Du hast Dich zwar entschuldigt,für Dein Vorgehen,aber im selben Atemzug hast Du schon wieder behauptet,daß unser Austausch vorher eine „gewisse Diagnostik“ zuliesse.
Für mich geht daraus hervor,daß Du nichts kapiert hast.Auch dies war für mich eine massive Grenzüberschreitung und ich bin nicht so optimistisch zu glauben,daß nicht weitere folgen werden,wenn es hier weitergeht.
Genau darum war es für mich erstmal notwendig einen cut zu machen.
Das,was hier passiert ist ist für mich nicht ganz unbekannt,es hat sich da für mich einfach ein Trauma wiederholt,das nur darauf gewartet hat,sich nochmal zu zeigen,damit ich es nochmal spüren und loslassen kann.So funktioniert nämlich das Leben,wenn man zur Entwicklung bereit ist,auch ohne Therapie.
Und weil ich eigentlich alles andere als Therapieunerfahren bin,und weil ich meine Abwehrmechanismen recht genau kenne ,und vor allem weil ich das Gefühl in einer Übertragung/Gegenübertragungssituation zu sein nicht zum ersten Mal kennenlerne setze ich das,was ich jetzt hier schreibe mal gegen Deine wohlmeinenden aus der sicheren Distanz dargebotenen Beratungsangebote und behaupte daß es im Bereich der Möglichkeiten liegt,daß es nicht um die Sachebene geht sondern -auch für Dich - es interessant wäre sich die sogenannte Metaebene anzuschauen,in die Du ebenso involviert bist wie ich.
Würde ich es machen wie Du,täte ich Dir jetzt nahelegen,in Betracht zu ziehen,daß vielleicht ein wenig Supervision hilfreich wäre,aber Deine Reaktion auf mich hat mich eigentlich überrascht,da ich Dich hier als recht überlegten und kompetenten Menschen kennengelernt habe,und ich mir vor allem wünsche,das gemeinsam zu klären,weil eine Menge Erkenntnisse drin liegen.

Ich bestreite übrigens nicht,daß die Art,wie ich mich anfangs hier ausgedrückt habe geradezu ein Angebot war,so zu reagieren,wie Du es getan hast.Aber das gehört zu solcherlei Dingen dazu,damit sich die „Metaebene“ erst entwickeln kann,kannst Du mir folgen?

Ich würde es begrüßen,sich das anzuschauen,unter der Vorraussetzung,daß all die,die mit dieser Tiefe nicht wirklich etwas anfangen können,weil selber nie erlebt und völlig therapieunerfahren,und die es nicht wirklich selber BERÜHRT sich zurückhalten.

was meiner Ansicht nach mit deiner eigenen Argumentation nicht
in Einklang zu bringen ist, nach der man Diagnosen nicht
einfach so stellen darf (Ich weiß, du formulierst es als
Angebot).

Ja,eben,es war ein Angebot,und gefühlsmäßig kam sehr klar rüber,daß er überhaupt nicht unterstellt,daß es mehr als das ist,und im anschließenden Dialog,wie er es nennt diesen Gedanken auch wieder fallenlassen würde,wenn er sich als Sackgasse herausstellt.Das Gefühl hatte ich bei Deinen Unterstellungen nicht.
Und das ist DER Unterschied.

Genau - und auf Feinheiten der Formulierung kommt es bei solch
sensiblen Theman ja wohl auch an, oder?
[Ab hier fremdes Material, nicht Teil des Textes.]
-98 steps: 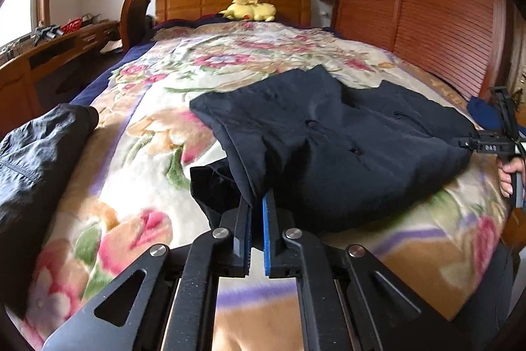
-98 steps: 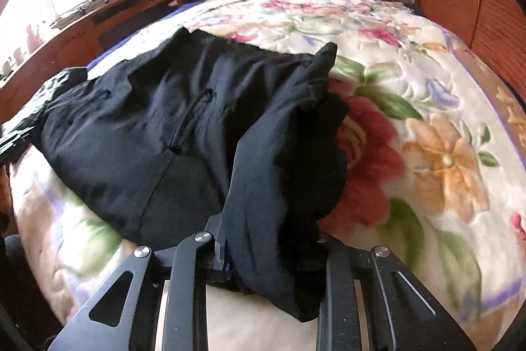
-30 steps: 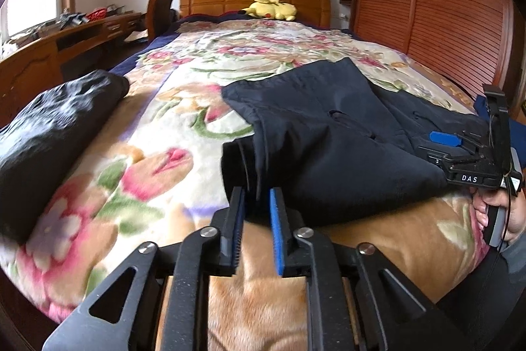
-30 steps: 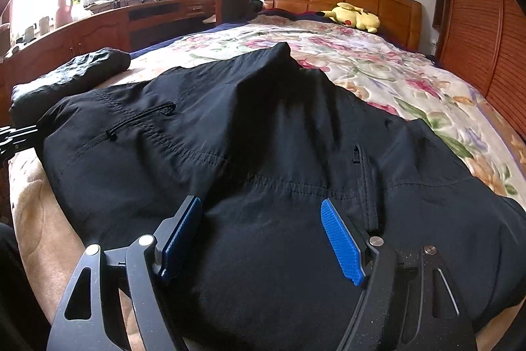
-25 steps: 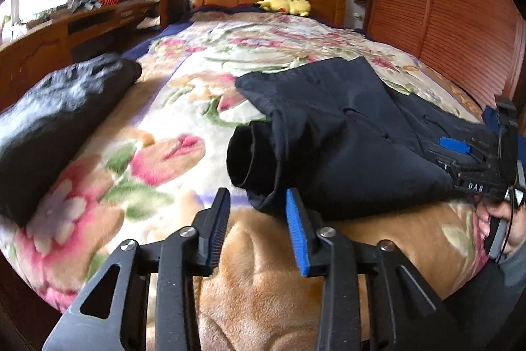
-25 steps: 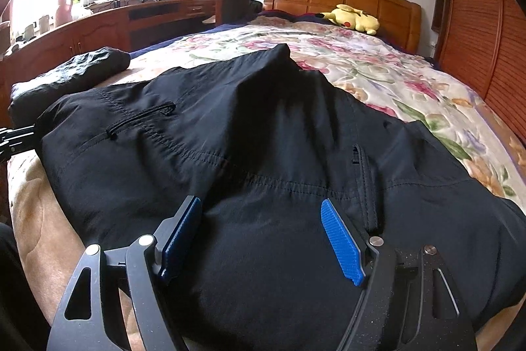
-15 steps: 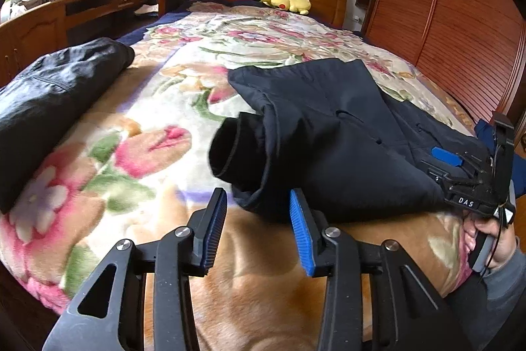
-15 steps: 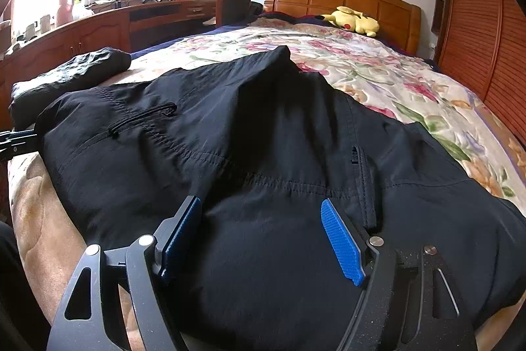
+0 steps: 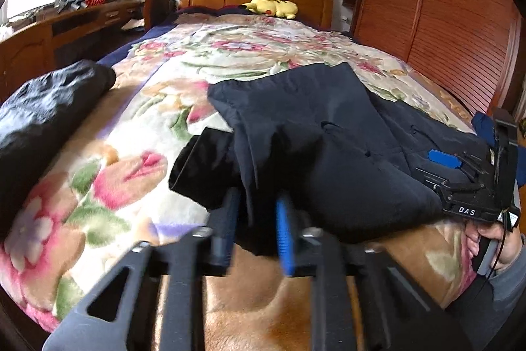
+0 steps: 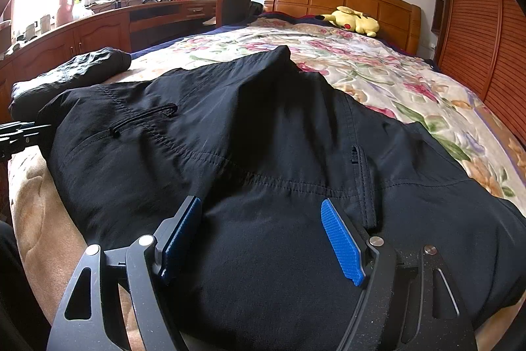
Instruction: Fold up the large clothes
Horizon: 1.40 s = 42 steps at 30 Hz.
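A black garment [image 9: 328,137] with zip pockets lies folded on the flowered bed blanket [image 9: 131,153], near the foot of the bed. My left gripper [image 9: 256,219] sits at the garment's near left edge. Its jaws are closing, and a hanging fold of the black cloth fills the gap between the blue pads. In the right wrist view the garment [image 10: 263,120] spreads out below my right gripper [image 10: 261,239]. That gripper stands wide open, pads apart over the cloth. It also shows in the left wrist view as the right gripper [image 9: 460,180], held by a hand [image 9: 490,242].
A rolled dark jacket [image 9: 42,114] lies on the bed's left side. A yellow plush toy [image 9: 273,7] rests by the wooden headboard. A wooden desk [image 9: 49,32] runs along the left, and a slatted wardrobe [image 9: 443,22] lines the right.
My left gripper has moved forward onto the garment's near edge, and its jaws have narrowed around a fold of it. The right gripper has stayed still and open.
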Motion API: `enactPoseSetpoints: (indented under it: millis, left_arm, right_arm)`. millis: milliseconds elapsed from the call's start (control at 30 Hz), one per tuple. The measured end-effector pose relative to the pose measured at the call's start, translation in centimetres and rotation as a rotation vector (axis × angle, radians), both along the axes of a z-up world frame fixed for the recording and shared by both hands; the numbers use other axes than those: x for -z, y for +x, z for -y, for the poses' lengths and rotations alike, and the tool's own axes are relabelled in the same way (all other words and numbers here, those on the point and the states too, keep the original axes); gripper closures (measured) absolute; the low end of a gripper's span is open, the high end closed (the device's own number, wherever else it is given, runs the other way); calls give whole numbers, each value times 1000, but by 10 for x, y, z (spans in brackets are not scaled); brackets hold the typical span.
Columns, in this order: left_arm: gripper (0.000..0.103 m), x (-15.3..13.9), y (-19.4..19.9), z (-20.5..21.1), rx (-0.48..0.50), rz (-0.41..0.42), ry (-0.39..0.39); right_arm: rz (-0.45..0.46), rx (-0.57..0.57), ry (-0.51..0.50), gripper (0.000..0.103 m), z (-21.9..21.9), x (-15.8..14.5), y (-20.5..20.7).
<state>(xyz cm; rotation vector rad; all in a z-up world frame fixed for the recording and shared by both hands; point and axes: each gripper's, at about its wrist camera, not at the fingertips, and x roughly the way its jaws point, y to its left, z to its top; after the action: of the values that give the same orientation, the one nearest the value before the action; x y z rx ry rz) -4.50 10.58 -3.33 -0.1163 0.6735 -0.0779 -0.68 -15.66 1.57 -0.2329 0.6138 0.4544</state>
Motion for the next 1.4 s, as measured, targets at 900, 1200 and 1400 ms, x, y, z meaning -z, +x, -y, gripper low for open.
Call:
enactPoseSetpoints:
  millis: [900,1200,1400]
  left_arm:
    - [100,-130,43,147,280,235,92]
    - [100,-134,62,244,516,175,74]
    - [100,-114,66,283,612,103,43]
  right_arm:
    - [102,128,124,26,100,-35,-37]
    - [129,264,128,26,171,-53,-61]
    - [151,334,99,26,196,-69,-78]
Daher schrieb ich
Mina, sie könne auf der Seite da mal schauen ob(!!) sie
dort etwas findet, das sie ebenfalls beobachtet… usw. usw.
und nach Vorschlägen hatte sie ja gefragt… mit Diagnose
hatte das nichts zu tun.

Später rechtfertigst Du aber „eine gewisse Diagnostik“,noch dazu mit einem Austausch,der auch bei Dir eine Gewisse Diagnostik rechtfertigen könnte,wenn ich anmaßend genug wäre,diese Ebene zu beschreiten.
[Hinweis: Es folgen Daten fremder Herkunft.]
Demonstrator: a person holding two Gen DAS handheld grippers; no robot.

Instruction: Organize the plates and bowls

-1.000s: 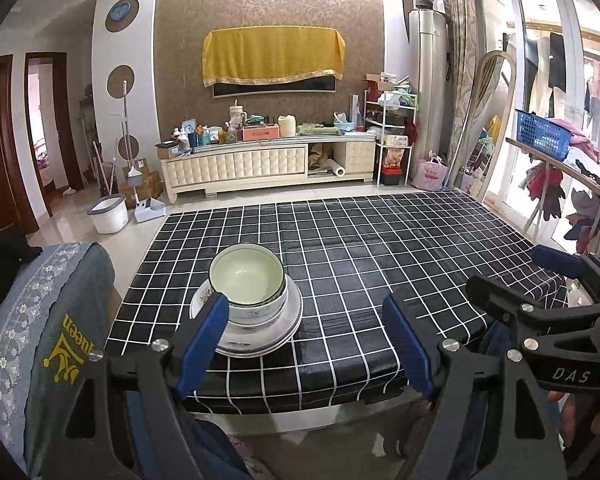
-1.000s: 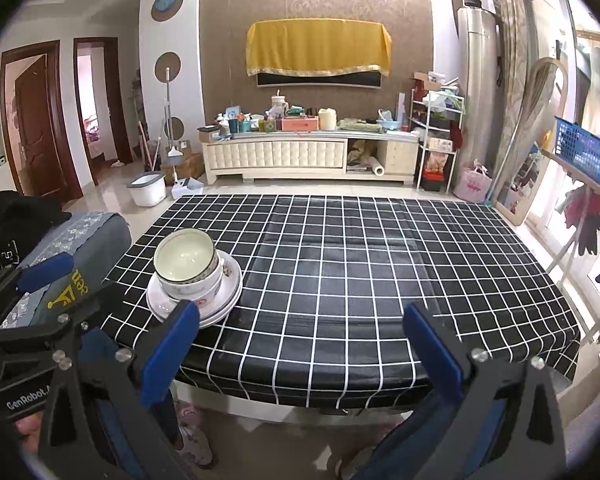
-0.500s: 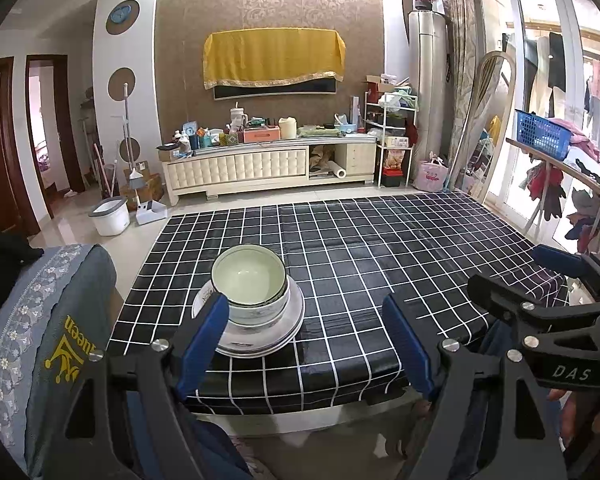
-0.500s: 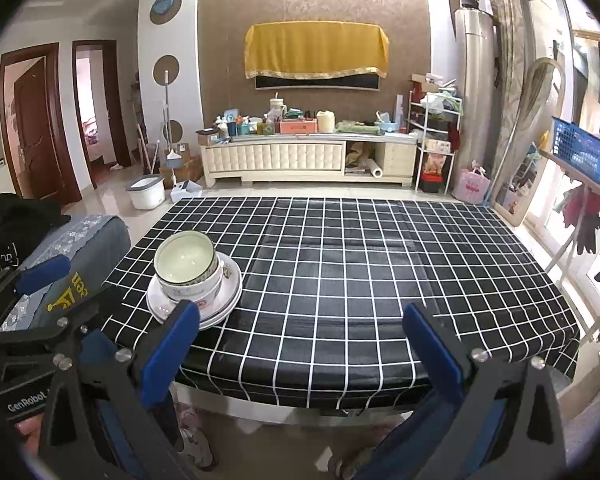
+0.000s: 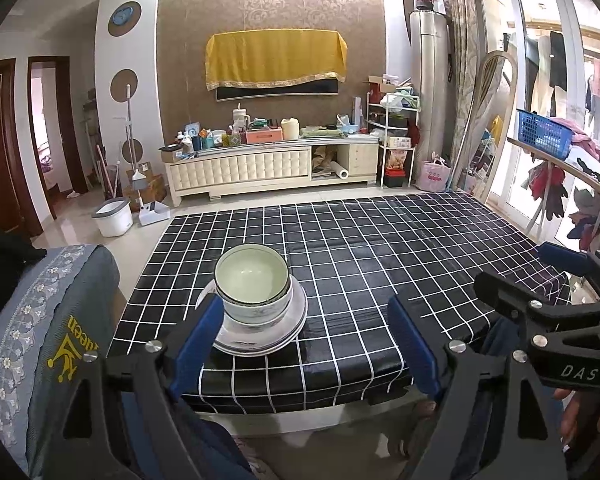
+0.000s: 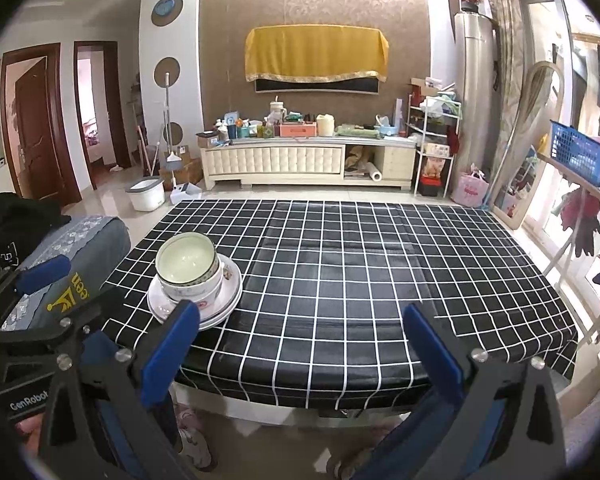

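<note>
Stacked bowls (image 5: 253,280) on plates (image 5: 260,334) (grey-covered chair (image 5: 40,320) beside table (image 5: 380,264))

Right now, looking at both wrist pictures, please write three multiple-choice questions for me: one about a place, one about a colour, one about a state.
1. Where does the stack of white ceramic bowls stand?
A. on the white plates
B. on the floor
C. on the grey chair cover

2. What colour is the checked tablecloth?
A. red with yellow lines
B. black with white lines
C. plain green

3. How is the left gripper?
A. shut on a bowl
B. shut on a plate
C. open, holding nothing

Answers: 1 A, the bowls rest on the white plates near the table's left front corner. 2 B, white lines cross the black cloth. 3 C, its blue fingers stand wide apart, short of the stack.
</note>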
Das sehe ich ähnlich, meine aber, dass das auch auf mein
Posting zutrifft, wenn man die echte „Diagose“ als bloß einen
Teil einer umfassenderen „Diagnostik“ ansieht: Diagnose als
Erkennen, Feststellung, Prüfung mittels Anamnese, Exploration
und Untersuchung. Psychologische Diagnostik als Abgrenzung zu
Verfahren Bezeichnung für alle Methoden zur Messung und
Beschreibung inter- und intraindividueller Unterschiede.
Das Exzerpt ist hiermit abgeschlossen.